From: "Daniel P. Berrangé" <berrange@redhat.com>
To: qemu-devel@nongnu.org
Cc: "Daniel P. Berrangé" <berrange@redhat.com>,
"Philippe Mathieu-Daudé" <philmd@linaro.org>,
"Markus Armbruster" <armbru@redhat.com>,
"Paolo Bonzini" <pbonzini@redhat.com>,
"Eric Blake" <eblake@redhat.com>,
"Marc-André Lureau" <marcandre.lureau@redhat.com>,
"Juraj Marcin" <jmarcin@redhat.com>
Subject: [PULL 22/23] util/qemu-sockets: Introduce inet socket options controlling TCP keep-alive
Date: Thu, 22 May 2025 11:29:22 +0100 [thread overview]
Message-ID: <20250522102923.309452-23-berrange@redhat.com> (raw)
In-Reply-To: <20250522102923.309452-1-berrange@redhat.com>
From: Juraj Marcin <jmarcin@redhat.com>
With the default TCP stack configuration, it could be even 2 hours
before the connection times out due to the other side not being
reachable. However, in some cases, the application needs to be aware of
a connection issue much sooner.
This is the case, for example, for postcopy live migration. If there is
no traffic from the migration destination guest (server-side) to the
migration source guest (client-side), the destination keeps waiting for
pages indefinitely and does not switch to the postcopy-paused state.
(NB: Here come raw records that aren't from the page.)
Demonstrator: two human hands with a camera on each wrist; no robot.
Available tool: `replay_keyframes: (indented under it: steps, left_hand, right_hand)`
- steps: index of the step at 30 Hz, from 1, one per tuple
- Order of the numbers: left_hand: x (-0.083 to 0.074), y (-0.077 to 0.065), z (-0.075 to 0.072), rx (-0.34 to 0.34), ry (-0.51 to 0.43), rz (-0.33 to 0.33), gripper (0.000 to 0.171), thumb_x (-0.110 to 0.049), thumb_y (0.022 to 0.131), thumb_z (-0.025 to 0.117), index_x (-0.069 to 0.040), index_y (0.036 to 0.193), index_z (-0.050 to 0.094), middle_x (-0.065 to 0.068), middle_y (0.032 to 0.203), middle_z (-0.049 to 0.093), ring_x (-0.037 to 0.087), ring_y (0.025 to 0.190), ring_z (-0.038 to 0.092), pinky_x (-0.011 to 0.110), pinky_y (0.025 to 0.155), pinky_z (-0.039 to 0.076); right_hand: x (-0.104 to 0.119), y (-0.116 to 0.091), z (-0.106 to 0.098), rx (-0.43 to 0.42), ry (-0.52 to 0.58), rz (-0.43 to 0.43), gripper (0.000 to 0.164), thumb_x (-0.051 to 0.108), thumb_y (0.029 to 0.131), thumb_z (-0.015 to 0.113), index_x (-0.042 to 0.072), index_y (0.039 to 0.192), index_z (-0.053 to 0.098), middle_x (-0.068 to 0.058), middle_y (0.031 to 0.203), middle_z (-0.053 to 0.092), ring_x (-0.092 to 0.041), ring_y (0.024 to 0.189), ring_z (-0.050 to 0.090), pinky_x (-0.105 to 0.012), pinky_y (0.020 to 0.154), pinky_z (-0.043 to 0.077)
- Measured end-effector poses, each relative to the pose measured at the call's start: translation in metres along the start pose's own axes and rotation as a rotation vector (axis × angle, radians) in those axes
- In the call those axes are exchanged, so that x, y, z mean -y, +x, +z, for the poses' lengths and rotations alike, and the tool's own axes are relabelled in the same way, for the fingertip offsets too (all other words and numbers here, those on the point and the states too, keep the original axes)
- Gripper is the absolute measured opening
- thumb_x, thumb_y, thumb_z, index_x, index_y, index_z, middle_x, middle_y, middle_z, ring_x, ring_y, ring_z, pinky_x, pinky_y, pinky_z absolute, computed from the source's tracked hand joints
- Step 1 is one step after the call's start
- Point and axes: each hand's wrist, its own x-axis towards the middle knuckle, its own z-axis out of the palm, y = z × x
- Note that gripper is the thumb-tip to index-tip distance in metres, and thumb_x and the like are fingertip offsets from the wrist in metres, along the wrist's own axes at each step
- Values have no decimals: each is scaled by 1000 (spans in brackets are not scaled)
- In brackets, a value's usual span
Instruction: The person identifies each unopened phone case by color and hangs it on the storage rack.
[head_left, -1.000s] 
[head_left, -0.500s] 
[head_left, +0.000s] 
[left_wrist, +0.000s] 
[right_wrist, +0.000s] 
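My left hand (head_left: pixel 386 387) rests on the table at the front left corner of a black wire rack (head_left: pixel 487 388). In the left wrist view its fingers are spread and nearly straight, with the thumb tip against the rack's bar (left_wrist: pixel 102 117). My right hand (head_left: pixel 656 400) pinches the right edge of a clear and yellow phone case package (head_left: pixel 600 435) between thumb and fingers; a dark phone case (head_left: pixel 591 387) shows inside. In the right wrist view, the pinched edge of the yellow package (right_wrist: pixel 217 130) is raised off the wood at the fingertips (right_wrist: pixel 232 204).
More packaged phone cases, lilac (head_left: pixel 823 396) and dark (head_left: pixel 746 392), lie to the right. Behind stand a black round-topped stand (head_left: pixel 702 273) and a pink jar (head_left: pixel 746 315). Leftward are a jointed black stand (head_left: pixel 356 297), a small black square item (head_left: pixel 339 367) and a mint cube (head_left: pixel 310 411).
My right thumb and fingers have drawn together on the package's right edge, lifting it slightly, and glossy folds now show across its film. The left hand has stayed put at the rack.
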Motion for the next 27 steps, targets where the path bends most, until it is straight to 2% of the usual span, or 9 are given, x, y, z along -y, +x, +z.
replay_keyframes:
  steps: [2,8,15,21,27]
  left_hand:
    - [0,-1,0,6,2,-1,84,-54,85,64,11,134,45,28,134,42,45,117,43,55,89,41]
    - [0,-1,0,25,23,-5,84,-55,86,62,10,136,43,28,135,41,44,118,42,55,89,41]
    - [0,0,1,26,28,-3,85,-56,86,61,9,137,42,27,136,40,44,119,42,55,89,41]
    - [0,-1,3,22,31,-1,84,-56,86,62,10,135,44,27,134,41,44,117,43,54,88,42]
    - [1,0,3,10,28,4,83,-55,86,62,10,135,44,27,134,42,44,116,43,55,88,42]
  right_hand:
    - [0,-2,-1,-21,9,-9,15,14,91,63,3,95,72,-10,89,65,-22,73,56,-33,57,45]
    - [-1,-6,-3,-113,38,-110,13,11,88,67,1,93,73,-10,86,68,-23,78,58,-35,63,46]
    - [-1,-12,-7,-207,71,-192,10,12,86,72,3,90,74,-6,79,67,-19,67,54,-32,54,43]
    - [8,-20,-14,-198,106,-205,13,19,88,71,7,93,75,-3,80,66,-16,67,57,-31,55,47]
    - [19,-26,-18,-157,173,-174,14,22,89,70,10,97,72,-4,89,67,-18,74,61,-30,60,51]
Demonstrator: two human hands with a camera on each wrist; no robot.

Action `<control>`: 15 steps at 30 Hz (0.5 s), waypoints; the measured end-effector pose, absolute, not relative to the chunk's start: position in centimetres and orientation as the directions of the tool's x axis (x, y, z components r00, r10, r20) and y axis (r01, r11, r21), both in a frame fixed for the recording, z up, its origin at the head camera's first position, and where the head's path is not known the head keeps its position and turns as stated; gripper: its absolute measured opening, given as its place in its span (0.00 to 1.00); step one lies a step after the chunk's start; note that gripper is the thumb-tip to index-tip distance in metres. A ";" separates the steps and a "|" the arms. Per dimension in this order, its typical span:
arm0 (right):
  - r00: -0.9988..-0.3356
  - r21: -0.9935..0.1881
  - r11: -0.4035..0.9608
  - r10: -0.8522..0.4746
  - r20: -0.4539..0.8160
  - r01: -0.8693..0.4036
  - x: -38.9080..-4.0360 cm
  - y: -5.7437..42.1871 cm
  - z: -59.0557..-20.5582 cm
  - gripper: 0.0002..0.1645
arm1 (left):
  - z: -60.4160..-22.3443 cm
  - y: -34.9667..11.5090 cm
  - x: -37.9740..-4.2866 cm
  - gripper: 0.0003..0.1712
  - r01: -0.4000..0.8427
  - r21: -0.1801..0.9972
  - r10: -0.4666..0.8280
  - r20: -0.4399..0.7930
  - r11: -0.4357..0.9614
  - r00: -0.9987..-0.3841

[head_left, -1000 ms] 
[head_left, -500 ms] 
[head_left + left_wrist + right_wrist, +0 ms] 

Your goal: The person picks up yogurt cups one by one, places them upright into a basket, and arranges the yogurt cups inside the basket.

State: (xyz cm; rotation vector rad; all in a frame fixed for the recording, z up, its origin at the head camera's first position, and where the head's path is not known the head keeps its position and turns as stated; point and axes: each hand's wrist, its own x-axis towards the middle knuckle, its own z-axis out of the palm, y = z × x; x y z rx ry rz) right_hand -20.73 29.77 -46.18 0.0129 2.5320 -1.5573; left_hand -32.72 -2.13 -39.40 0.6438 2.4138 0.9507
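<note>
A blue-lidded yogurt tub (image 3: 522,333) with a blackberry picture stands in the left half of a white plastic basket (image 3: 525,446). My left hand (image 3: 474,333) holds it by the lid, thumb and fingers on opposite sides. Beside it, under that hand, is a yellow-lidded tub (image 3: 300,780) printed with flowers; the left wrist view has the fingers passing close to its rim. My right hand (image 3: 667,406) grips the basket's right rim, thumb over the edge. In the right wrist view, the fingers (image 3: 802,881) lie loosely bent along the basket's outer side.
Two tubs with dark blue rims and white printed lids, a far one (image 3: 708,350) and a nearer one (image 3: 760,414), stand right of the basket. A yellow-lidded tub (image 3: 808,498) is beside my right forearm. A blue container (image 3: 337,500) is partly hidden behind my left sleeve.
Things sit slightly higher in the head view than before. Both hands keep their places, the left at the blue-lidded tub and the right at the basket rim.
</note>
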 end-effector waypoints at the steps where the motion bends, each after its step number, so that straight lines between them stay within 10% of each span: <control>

This can happen, for example, if the destination QEMU instance is
started with the '-S' command line option and the machine is not started
yet, or if the machine is idle and produces no new page faults for
not-yet-migrated pages.
This patch introduces new inet socket parameters that control count,
idle period, and interval of TCP keep-alive packets before the
connection is considered broken. These parameters are available on
systems where the respective TCP socket options are defined, that
includes Linux, Windows, macOS, but not OpenBSD. Additionally, macOS
defines TCP_KEEPIDLE as TCP_KEEPALIVE instead, so the patch supplies its
own definition.
The default value for all is 0, which means the system configuration is
used.
Signed-off-by: Juraj Marcin <jmarcin@redhat.com>
Reviewed-by: Daniel P. Berrangé <berrange@redhat.com>
Signed-off-by: Daniel P. Berrangé <berrange@redhat.com>
---
meson.build | 30 +++++++++++++
qapi/sockets.json | 19 ++++++++
tests/unit/test-util-sockets.c | 39 +++++++++++++++++
util/qemu-sockets.c | 80 ++++++++++++++++++++++++++++++++++
4 files changed, 168 insertions(+)
diff --git a/meson.build b/meson.build
index ad2053f968..fdad3fb528 100644
--- a/meson.build
+++ b/meson.build
@@ -2760,6 +2760,36 @@ if linux_io_uring.found()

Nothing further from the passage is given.